What to work on: What you give must be exactly the lines of the material from the first through the line that contains "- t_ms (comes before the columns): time", inclusive, and no others.

# # # #

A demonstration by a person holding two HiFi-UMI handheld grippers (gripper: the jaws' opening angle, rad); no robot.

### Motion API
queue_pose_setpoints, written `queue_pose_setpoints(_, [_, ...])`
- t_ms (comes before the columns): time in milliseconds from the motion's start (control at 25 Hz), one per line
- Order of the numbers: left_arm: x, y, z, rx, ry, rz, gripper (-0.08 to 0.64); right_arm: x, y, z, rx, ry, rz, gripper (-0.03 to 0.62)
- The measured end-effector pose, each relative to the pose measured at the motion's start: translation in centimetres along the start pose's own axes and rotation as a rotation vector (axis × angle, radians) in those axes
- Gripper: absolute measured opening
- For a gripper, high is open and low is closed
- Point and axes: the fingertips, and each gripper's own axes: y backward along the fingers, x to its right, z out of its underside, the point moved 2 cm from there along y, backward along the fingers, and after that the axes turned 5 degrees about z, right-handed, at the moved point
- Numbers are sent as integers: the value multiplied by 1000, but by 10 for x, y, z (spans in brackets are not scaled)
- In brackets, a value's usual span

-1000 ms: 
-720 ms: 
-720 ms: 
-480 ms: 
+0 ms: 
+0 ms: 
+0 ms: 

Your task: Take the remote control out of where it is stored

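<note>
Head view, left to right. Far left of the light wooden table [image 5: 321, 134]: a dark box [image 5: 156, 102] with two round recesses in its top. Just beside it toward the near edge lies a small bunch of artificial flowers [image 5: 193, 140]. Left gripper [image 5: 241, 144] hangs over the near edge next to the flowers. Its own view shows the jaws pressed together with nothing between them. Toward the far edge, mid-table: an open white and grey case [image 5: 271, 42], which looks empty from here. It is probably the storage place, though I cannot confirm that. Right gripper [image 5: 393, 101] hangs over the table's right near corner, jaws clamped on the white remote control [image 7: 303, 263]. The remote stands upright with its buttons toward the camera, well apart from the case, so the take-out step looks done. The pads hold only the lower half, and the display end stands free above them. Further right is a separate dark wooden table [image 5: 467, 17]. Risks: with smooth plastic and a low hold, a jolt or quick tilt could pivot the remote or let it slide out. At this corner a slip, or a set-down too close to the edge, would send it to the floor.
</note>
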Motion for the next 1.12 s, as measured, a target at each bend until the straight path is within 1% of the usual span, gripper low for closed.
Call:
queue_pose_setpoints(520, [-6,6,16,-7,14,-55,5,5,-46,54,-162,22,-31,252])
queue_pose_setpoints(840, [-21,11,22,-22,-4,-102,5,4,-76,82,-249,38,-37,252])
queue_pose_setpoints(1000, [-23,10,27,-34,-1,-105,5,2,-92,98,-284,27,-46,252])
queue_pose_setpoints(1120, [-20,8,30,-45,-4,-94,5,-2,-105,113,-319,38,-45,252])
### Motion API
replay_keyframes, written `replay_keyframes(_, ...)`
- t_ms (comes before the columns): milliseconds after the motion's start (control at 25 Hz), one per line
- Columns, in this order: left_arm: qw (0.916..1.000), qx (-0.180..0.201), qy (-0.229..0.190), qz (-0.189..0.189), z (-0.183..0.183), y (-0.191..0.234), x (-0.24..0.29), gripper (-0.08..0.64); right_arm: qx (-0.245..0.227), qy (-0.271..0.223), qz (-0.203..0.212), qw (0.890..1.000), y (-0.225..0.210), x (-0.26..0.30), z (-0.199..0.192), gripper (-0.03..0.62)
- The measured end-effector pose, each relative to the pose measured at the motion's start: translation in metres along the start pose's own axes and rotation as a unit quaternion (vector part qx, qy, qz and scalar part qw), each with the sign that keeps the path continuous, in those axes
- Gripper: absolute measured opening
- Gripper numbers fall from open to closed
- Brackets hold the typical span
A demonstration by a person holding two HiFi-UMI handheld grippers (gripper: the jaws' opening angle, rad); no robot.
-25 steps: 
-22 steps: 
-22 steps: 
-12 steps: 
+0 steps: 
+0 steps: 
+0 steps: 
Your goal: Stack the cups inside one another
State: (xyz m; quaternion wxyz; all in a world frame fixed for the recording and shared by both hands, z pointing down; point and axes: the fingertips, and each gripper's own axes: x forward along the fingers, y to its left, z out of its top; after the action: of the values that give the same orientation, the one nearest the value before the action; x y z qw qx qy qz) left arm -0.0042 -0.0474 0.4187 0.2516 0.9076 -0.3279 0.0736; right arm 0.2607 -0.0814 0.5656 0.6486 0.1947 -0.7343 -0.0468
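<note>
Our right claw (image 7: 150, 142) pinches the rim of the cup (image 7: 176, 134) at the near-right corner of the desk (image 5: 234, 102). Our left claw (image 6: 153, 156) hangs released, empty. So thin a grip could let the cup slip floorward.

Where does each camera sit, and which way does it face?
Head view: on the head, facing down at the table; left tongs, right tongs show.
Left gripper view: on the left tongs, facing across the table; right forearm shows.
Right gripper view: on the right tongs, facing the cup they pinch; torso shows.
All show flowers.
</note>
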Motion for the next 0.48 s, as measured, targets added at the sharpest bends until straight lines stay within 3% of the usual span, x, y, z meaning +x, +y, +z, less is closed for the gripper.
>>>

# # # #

Completed task:
A demonstration by a person holding two HiFi-UMI handheld grippers (gripper: the jaws' opening angle, rad); no robot.

### Motion API
queue_pose_setpoints, written `queue_pose_setpoints(_, [_, ...])`
- t_ms (comes before the columns): time in milliseconds from the motion's start (control at 25 Hz), one per line

This exercise requires nothing more.